_INPUT RECORDS_
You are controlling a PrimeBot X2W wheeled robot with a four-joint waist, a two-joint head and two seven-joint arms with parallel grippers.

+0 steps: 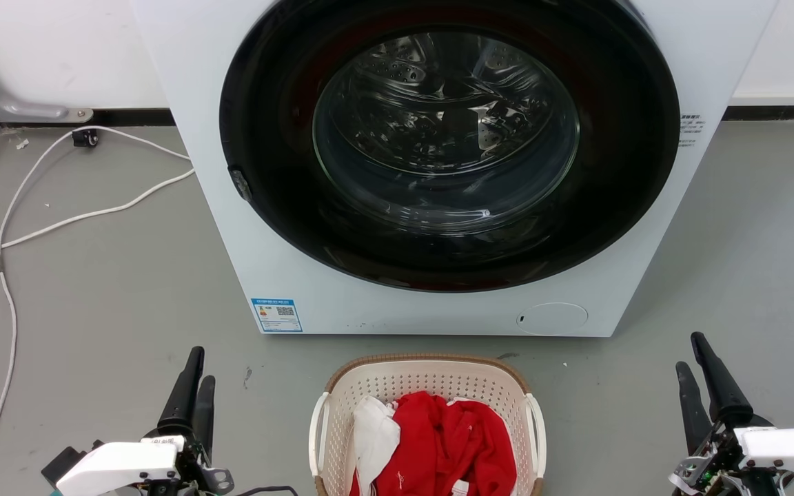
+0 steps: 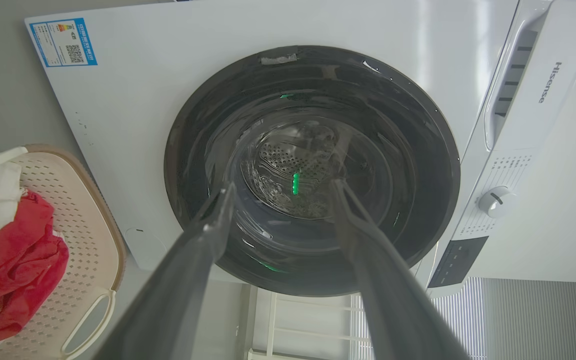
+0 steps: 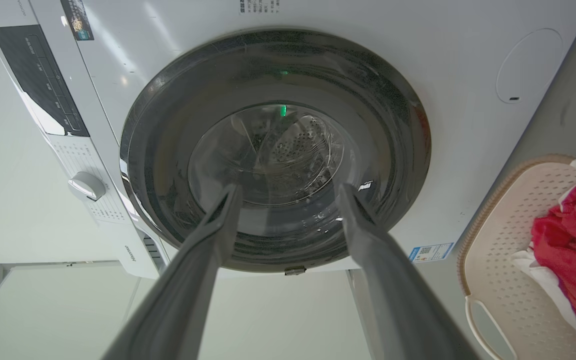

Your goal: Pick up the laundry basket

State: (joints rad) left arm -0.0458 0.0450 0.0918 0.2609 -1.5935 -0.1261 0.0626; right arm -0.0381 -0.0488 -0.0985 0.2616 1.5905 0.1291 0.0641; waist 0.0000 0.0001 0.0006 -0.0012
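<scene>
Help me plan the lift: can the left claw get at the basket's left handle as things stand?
Probably yes. The left claw is open beside the basket, and bare floor lies between it and the left handle, which faces it.

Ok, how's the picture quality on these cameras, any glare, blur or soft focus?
Head view: sharp and evenly lit, with reflections on the washer door glass. Left wrist view: the left gripper is blurred up close, green glints on the glass. Right wrist view: the right gripper is equally soft, and sheen streaks the washer's white front.
</scene>
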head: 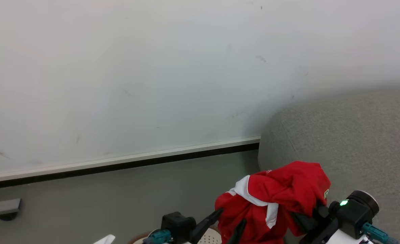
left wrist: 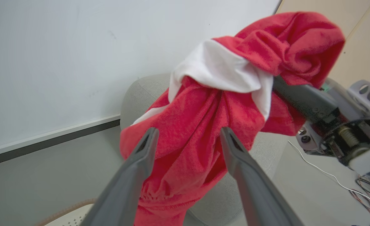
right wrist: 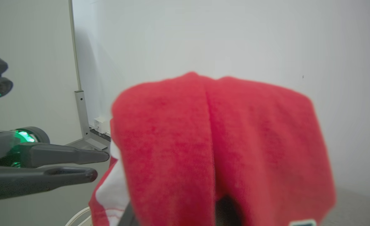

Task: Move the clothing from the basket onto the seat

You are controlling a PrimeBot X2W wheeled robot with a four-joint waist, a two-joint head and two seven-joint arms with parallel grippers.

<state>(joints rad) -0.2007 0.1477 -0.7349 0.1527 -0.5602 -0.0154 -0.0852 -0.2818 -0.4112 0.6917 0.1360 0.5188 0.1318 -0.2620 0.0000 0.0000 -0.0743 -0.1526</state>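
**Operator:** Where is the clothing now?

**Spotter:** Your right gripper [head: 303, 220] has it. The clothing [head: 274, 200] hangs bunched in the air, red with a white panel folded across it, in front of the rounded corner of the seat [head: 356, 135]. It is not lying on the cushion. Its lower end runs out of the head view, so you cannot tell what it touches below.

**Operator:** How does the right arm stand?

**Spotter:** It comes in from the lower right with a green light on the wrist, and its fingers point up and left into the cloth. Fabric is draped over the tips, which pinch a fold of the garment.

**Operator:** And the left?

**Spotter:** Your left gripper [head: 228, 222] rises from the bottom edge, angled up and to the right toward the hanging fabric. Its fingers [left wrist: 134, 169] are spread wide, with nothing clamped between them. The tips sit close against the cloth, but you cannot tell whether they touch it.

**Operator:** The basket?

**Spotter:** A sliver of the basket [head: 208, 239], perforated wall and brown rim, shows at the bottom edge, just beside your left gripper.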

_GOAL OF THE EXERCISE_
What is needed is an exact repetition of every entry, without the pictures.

_YOUR RESPONSE_
You are controlling a PrimeBot X2W wheeled robot with a four-joint waist, a two-joint head and two seven-joint arms with parallel grippers.

+0 steps: 
+0 steps: 
+0 steps: 

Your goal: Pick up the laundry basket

State: (joints rad) left arm -0.0458 0.0450 0.0918 0.2609 -1.5935 -0.1261 0.0626; right arm -0.0381 -0.0488 -0.0985 0.2616 1.5905 0.1291 0.0641; waist 0.0000 0.0001 0.0006 -0.0012
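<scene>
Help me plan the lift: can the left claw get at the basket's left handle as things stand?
Probably yes. The left claw is open beside the basket, and bare floor lies between it and the left handle, which faces it.

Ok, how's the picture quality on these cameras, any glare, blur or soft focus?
Head view: sharp and evenly lit, with reflections on the washer door glass. Left wrist view: the left gripper is blurred up close, green glints on the glass. Right wrist view: the right gripper is equally soft, and sheen streaks the washer's white front.
</scene>
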head: 
left wrist: 
right wrist: 

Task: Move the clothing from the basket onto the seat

You are controlling a PrimeBot X2W wheeled robot with a four-joint waist, a two-joint head and two seven-joint arms with parallel grippers.

<state>(joints rad) -0.2007 0.1477 -0.7349 0.1527 -0.5602 -0.0154 -0.0852 -0.2818 -0.4112 0.6917 0.1360 0.5188 0.1318 -0.2620 0.0000 0.0000 -0.0743 -0.1526</state>
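**Operator:** Where is the clothing now?

**Spotter:** Your right gripper [head: 303, 220] has it. The clothing [head: 274, 200] hangs bunched in the air, red with a white panel folded across it, in front of the rounded corner of the seat [head: 356, 135]. It is not lying on the cushion. Its lower end runs out of the head view, so you cannot tell what it touches below.

**Operator:** How does the right arm stand?

**Spotter:** It comes in from the lower right with a green light on the wrist, and its fingers point up and left into the cloth. Fabric is draped over the tips, which pinch a fold of the garment.

**Operator:** And the left?

**Spotter:** Your left gripper [head: 228, 222] rises from the bottom edge, angled up and to the right toward the hanging fabric. Its fingers [left wrist: 134, 169] are spread wide, with nothing clamped between them. The tips sit close against the cloth, but you cannot tell whether they touch it.

**Operator:** The basket?

**Spotter:** A sliver of the basket [head: 208, 239], perforated wall and brown rim, shows at the bottom edge, just beside your left gripper.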

This answer is complete as written.